-- DATA RECORDS follows --

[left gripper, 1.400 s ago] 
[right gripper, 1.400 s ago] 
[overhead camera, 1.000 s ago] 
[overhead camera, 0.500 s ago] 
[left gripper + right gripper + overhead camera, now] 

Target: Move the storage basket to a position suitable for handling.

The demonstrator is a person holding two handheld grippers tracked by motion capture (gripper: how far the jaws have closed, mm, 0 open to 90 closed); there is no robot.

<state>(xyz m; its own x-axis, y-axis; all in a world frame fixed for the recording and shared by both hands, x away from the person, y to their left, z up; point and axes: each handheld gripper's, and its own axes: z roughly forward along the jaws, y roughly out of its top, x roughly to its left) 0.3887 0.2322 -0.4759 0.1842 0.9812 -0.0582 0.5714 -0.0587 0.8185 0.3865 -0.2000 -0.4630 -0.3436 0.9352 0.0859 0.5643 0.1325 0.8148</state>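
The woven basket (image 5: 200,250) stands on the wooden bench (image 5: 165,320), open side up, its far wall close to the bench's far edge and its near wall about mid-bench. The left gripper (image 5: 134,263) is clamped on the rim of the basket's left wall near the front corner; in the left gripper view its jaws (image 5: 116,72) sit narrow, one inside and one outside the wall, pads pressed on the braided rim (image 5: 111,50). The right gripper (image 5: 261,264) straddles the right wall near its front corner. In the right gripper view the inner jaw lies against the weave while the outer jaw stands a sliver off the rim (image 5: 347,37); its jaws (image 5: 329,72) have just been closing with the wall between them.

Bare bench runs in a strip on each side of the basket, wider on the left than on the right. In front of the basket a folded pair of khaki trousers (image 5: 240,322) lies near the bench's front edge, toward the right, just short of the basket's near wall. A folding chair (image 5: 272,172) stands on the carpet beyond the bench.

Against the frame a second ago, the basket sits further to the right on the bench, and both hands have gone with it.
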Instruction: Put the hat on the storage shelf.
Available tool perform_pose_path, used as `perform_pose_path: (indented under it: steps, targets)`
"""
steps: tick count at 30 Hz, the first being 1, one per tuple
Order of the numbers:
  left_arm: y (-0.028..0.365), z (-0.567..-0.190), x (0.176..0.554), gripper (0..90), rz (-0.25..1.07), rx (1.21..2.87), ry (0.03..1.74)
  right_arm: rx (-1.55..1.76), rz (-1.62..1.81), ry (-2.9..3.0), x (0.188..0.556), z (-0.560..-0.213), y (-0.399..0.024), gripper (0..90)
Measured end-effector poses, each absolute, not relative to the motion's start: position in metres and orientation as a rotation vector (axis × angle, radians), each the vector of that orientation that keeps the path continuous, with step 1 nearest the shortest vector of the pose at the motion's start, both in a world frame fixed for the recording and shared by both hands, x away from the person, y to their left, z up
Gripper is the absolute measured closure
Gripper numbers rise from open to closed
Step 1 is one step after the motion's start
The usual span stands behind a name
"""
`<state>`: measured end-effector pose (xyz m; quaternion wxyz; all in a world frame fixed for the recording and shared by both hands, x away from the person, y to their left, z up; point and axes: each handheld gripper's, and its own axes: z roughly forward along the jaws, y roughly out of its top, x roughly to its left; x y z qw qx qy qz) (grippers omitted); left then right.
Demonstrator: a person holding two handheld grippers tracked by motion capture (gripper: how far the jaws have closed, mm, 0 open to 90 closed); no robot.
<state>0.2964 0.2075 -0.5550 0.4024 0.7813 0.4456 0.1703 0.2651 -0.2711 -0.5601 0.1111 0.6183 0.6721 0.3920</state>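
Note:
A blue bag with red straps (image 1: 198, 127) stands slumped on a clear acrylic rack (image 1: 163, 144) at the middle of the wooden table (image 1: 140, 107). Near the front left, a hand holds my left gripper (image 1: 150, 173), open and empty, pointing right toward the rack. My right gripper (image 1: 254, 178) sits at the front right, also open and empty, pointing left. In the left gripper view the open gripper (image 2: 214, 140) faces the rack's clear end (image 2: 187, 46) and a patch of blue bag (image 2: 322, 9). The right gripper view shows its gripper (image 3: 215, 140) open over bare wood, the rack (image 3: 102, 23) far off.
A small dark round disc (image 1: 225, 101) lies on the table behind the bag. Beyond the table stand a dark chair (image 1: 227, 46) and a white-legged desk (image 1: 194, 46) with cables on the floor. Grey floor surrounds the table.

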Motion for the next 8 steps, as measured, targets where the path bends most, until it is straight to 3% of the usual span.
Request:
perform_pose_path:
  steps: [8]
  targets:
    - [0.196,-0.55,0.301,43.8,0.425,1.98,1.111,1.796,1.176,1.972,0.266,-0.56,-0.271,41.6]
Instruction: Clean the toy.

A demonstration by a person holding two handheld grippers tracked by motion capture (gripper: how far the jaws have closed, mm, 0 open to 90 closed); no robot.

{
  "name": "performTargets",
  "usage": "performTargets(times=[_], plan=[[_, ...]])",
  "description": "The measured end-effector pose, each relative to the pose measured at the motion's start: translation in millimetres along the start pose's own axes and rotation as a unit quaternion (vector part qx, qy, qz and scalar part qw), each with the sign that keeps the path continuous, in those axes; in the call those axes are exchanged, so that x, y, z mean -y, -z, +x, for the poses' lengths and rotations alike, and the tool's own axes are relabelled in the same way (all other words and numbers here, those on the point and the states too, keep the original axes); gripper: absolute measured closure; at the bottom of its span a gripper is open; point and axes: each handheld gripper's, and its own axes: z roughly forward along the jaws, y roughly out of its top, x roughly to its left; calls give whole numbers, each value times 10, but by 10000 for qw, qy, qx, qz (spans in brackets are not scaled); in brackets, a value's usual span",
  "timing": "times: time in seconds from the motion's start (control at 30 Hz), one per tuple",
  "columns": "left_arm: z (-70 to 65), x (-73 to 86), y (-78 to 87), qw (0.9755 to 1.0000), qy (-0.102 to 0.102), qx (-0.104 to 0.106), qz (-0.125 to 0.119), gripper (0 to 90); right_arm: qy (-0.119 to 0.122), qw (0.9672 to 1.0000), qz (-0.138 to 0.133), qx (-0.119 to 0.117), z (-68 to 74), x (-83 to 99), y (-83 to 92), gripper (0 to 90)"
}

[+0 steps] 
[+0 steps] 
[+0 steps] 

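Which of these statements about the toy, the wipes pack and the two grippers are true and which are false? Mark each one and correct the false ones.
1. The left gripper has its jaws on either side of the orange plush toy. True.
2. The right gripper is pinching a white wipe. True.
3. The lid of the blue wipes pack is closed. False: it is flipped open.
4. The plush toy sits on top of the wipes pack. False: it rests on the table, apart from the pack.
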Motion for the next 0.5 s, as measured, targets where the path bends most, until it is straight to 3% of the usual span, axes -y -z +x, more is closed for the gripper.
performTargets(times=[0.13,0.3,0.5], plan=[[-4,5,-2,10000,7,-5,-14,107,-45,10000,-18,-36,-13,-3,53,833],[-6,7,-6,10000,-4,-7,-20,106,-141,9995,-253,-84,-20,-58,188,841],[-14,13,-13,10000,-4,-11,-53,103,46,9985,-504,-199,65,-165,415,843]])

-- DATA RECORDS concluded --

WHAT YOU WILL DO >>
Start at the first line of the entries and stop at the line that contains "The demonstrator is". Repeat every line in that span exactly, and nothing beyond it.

RESPONSE >>
[left gripper, 1.400 s ago] 
[right gripper, 1.400 s ago] 
[overhead camera, 1.000 s ago] 
[overhead camera, 0.500 s ago] 
[left gripper + right gripper + overhead camera, now] 

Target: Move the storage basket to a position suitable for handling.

The demonstrator is a person holding two handheld grippers tracked by motion capture (gripper: how far the jaws have closed, mm, 0 open to 90 closed); there is no robot.

Nothing further is required of the output.